Eric berdiri di lobi menungguku, di tangannya dia membawa kantong kertas.
"Ini dokumen asuransi kesehatanku," kataku sambil mengulurkan amplop berisi Salinan passport dan foto copy.
Eric memajukan tubuhnya dan mencium pipiku tiga kali, kiri, kanan dan kiri, sedangkan tangan kirinya mengusap kepalaku. Tindakan yang normal bagi pria Belanda ini, tetapi usapannya membuat aku teringat pada kebiasaan Kenny… uh… aku merindukan kekasihku itu.
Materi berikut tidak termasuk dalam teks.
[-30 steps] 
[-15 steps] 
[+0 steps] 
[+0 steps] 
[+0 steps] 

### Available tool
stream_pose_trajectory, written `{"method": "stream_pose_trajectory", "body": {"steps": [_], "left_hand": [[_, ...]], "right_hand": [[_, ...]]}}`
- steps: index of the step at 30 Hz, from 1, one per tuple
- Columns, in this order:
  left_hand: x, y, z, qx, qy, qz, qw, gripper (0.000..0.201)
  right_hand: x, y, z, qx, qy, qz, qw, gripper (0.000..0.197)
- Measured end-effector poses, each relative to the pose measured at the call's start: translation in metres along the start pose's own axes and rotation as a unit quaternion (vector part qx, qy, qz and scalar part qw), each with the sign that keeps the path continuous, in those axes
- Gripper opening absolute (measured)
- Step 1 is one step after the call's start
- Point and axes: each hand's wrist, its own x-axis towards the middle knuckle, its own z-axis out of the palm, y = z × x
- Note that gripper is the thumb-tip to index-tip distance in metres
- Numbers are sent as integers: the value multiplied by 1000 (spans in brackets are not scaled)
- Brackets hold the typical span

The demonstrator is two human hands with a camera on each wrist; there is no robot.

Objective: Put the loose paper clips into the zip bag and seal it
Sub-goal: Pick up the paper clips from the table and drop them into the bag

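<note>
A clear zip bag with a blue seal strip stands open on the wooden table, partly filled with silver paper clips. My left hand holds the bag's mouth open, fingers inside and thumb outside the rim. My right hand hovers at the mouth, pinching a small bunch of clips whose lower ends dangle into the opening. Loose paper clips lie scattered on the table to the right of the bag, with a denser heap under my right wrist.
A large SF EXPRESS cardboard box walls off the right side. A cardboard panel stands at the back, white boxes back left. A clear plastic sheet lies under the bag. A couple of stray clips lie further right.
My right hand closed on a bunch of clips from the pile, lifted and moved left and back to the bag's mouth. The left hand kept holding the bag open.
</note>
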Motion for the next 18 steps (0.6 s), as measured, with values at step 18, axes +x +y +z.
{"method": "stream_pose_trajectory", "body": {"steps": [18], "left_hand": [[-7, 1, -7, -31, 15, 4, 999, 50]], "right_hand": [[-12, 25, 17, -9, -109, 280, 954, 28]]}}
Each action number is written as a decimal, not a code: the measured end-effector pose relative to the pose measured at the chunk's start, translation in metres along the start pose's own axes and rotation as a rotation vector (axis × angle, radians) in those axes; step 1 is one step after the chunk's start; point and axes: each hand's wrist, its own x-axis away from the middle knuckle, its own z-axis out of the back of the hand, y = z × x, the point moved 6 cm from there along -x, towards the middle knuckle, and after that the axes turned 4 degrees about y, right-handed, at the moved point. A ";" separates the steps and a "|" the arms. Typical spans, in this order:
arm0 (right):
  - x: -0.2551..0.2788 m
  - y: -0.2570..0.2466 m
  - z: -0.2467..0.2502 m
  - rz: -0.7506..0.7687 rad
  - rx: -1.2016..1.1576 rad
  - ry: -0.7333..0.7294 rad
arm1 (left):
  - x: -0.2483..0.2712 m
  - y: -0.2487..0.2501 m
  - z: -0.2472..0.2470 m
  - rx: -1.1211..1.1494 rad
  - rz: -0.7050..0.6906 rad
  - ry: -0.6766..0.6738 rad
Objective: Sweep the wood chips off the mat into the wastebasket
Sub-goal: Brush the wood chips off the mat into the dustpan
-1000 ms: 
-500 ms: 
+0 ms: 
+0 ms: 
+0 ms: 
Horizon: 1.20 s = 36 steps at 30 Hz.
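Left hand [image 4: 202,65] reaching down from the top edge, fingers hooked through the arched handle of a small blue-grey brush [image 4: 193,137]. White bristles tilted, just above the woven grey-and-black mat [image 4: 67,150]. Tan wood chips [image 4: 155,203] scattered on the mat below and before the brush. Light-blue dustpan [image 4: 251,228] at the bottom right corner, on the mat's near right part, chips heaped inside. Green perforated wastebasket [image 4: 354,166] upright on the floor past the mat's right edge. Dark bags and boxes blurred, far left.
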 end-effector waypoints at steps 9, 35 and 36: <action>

Tetapi setiap teringat Kenny aku juga teringat foto mesranya dengan Marina. Uh… kapan aku bisa mengabaikan perasaan yang mengganjal ini?
"Bisa tidur nyenyak?" suara Eric terdengar ramah, matanya tersenyum meskipun bibirnya tidak.
"Hmmm. Terima kasih untuk obatnya, mungkin itu yang membuatku tidur seperti beruang."
Kami saling memandang, dia tersenyum mendengar kata-kataku.
"Laura, petugas administrasi rumah sakit perlu melihat dokumen yang asli. Apakah kamu akan percaya bila aku membawanya atau kamu ikut ke rumah sakit bersamaku?" tanya Eric.
Permintaan yang masuk akal, tetapi aku bingung, karena pukul 11 aku harus bersiap di anjungan pameran.
" Aku titip kepadamu saja, karena kami harus di tempat pameran. Kasihan bila ibuku sendirian."
"Itu memang lebih praktis, malam nanti aku kembalikan."
"Baiklah, aku ke kamar dulu untuk mengambil passport. Kamu tunggu di sini," kataku sambil membalikkan badan.
"Eh tunggu." Eric menarik lenganku.
"Kurasa kamu perlu ini untuk menutup dahimu." Eric memberikan kantong kertas kepadaku.
"Apa?"
"Topi"
Aku tersenyum kepadanya setelah melihat bucket hat rajutan berwarna coklat. Solusi yang tepat dan memang kubutuhkan.
"Thanks Broer! Kamu baik hati, ternyata…"
"Ternyata??? Aku memang baik, bagaimana kamu menilaiku tidak baik? " Matanya membelalak.
"Kamu kemarin sinis."
Eric berkacak pinggang sambil menggelengkan kepala.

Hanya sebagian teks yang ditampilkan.